Assignment: Whenever the string "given" turns up in a line below, that line should be copied.

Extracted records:
*****

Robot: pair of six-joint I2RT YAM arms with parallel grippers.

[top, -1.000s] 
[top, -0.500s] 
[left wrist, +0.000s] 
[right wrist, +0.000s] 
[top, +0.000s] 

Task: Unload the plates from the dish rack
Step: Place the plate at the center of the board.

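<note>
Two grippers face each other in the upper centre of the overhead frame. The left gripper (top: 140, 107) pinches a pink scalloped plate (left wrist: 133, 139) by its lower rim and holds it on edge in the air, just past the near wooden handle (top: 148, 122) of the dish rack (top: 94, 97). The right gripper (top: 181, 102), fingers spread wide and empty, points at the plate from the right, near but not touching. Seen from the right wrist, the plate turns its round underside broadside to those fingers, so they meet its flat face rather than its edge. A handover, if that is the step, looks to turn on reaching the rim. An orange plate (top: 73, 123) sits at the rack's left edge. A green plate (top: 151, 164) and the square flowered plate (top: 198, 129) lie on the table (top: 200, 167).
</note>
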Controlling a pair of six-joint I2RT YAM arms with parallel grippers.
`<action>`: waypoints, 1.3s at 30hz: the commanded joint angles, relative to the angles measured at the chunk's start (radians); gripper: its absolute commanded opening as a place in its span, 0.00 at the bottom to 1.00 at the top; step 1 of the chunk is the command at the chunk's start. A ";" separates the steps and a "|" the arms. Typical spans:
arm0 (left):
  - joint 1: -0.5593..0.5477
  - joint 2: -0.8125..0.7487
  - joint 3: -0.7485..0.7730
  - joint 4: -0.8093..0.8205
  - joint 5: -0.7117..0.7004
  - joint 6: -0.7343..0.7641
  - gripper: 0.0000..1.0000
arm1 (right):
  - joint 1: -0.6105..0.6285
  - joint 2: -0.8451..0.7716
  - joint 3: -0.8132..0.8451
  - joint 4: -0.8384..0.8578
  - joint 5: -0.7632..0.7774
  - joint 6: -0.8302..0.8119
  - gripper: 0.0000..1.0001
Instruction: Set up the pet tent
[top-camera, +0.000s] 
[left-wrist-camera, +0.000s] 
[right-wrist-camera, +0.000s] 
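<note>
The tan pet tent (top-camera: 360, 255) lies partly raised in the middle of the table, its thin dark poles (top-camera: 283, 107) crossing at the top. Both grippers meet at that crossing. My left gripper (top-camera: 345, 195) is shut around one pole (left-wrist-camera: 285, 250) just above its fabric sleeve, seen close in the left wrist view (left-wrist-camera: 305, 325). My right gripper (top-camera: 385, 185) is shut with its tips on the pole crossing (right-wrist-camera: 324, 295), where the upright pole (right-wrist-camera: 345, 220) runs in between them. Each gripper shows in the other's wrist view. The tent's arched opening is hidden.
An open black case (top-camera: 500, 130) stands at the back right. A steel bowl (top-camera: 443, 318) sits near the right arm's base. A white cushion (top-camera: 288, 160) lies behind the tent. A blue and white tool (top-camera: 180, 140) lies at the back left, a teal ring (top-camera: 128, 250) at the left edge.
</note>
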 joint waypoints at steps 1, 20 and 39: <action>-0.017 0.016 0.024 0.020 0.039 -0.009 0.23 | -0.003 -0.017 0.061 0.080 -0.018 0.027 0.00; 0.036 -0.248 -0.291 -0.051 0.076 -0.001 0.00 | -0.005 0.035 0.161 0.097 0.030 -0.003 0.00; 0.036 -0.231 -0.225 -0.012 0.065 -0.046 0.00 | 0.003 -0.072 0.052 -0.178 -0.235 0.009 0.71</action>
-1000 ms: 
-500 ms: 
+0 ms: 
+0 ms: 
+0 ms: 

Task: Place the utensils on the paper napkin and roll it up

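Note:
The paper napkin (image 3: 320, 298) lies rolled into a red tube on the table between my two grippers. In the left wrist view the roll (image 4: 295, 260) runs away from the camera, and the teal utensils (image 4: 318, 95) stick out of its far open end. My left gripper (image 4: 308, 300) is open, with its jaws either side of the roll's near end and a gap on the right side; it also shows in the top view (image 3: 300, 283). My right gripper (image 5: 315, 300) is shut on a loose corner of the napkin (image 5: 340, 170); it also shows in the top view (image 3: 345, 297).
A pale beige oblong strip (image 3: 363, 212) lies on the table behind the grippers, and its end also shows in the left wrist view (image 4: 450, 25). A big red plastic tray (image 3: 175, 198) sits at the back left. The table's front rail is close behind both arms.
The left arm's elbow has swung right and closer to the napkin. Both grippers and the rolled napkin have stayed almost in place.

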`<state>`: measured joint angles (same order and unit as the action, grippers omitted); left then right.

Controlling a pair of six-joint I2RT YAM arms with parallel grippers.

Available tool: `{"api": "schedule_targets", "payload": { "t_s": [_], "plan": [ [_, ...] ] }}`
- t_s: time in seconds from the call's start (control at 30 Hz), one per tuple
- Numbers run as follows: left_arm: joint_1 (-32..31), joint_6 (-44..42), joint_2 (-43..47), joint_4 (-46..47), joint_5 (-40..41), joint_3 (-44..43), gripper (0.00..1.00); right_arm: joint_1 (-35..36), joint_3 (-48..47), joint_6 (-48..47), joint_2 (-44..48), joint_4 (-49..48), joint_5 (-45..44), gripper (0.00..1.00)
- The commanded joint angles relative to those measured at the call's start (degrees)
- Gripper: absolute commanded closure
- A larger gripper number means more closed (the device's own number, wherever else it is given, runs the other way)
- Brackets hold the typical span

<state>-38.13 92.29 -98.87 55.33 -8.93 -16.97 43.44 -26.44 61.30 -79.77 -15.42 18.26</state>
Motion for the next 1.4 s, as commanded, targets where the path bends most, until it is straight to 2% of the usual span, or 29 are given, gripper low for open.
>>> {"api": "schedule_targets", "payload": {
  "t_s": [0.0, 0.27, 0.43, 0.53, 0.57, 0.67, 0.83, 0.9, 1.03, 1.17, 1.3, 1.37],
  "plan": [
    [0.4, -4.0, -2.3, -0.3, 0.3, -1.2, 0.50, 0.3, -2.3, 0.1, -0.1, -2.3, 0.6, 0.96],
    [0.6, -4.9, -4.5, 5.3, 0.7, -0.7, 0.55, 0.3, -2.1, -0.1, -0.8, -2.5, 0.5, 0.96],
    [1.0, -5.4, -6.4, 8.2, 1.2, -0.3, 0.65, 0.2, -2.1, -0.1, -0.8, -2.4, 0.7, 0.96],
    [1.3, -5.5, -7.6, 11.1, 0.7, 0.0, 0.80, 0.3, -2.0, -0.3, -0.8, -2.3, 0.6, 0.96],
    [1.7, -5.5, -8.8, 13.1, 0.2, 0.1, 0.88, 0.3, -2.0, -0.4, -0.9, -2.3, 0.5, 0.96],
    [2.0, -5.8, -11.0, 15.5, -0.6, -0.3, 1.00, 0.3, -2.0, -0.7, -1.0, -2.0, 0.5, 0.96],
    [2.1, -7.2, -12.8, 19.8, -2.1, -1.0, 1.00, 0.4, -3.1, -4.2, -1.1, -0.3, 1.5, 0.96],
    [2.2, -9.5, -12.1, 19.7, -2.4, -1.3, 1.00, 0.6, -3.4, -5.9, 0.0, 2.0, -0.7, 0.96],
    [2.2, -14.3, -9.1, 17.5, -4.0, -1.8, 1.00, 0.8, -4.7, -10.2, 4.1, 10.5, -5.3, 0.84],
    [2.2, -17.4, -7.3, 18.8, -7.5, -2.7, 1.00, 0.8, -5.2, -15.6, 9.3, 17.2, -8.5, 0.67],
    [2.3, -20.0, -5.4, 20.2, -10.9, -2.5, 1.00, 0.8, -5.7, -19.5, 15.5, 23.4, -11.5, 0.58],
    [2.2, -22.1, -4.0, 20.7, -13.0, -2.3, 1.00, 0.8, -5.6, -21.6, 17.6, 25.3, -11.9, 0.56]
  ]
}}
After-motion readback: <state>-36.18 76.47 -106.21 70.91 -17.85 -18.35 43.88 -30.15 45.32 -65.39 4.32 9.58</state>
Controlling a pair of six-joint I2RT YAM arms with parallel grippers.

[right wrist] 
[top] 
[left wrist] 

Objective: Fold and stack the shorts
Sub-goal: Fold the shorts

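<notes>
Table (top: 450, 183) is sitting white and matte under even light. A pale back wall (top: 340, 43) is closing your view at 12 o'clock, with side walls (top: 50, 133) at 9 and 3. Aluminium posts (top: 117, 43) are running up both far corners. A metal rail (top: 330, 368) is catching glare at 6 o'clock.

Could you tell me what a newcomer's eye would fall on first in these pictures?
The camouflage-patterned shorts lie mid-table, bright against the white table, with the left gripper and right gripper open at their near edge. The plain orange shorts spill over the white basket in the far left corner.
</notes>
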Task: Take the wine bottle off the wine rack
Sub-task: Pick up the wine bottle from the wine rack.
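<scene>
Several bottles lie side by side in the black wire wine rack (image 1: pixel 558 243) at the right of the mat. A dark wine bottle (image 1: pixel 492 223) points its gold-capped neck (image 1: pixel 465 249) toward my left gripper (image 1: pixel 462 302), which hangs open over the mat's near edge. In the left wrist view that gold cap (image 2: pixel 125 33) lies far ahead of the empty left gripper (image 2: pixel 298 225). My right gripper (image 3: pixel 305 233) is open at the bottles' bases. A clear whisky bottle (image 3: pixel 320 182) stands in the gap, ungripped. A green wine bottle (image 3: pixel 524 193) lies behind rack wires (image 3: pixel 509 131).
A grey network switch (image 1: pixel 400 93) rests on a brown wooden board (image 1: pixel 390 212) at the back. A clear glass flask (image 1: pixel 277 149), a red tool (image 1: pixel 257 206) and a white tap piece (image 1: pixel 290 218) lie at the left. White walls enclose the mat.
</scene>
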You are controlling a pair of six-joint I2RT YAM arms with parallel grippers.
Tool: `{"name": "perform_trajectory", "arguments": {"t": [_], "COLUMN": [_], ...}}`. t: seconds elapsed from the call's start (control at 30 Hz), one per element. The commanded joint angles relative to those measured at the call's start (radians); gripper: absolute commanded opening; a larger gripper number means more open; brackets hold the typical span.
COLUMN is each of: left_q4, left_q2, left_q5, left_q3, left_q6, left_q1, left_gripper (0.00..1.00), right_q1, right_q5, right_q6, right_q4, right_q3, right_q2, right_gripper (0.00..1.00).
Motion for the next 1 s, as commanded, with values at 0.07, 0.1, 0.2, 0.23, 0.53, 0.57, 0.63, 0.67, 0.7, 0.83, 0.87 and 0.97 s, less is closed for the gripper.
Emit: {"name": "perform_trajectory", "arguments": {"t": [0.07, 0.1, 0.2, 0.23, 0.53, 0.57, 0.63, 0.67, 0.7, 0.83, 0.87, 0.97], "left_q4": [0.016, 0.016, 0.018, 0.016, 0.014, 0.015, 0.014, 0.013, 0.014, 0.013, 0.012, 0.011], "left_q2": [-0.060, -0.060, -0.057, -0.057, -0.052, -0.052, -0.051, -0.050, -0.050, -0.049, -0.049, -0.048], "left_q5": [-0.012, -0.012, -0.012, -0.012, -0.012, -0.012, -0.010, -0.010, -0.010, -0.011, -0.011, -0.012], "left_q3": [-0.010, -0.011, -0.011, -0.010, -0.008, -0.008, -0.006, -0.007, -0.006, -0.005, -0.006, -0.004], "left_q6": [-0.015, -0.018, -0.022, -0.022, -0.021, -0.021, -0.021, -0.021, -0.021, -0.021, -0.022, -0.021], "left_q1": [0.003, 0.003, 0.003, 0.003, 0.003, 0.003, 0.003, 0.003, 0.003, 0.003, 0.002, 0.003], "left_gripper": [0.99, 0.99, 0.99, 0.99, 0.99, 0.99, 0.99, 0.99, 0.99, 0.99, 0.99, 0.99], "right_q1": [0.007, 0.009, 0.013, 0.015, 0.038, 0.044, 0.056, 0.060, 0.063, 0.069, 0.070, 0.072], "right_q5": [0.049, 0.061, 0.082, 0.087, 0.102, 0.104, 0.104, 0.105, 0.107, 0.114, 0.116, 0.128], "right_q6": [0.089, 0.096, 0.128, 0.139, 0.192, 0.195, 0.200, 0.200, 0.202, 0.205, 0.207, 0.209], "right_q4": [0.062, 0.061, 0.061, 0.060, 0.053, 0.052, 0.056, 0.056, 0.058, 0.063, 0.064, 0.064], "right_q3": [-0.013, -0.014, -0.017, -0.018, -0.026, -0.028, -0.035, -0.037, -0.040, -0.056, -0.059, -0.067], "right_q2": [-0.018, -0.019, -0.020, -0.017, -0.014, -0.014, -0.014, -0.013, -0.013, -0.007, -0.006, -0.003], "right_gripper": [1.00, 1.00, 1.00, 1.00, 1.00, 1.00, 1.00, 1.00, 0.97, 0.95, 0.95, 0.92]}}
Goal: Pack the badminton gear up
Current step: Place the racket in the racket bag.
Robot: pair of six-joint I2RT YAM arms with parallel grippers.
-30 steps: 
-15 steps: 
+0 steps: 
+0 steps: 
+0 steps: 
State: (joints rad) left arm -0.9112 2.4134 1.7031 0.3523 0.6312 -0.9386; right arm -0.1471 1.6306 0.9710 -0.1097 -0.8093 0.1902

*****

Task answer:
- A larger gripper number means more closed (the device's own number, wherever else it is given, runs the other way)
Motion for the next 1.4 s, as commanded, targets where the path bends most, until it is straight to 2% of the usual span, or 29 are given, gripper low for open.

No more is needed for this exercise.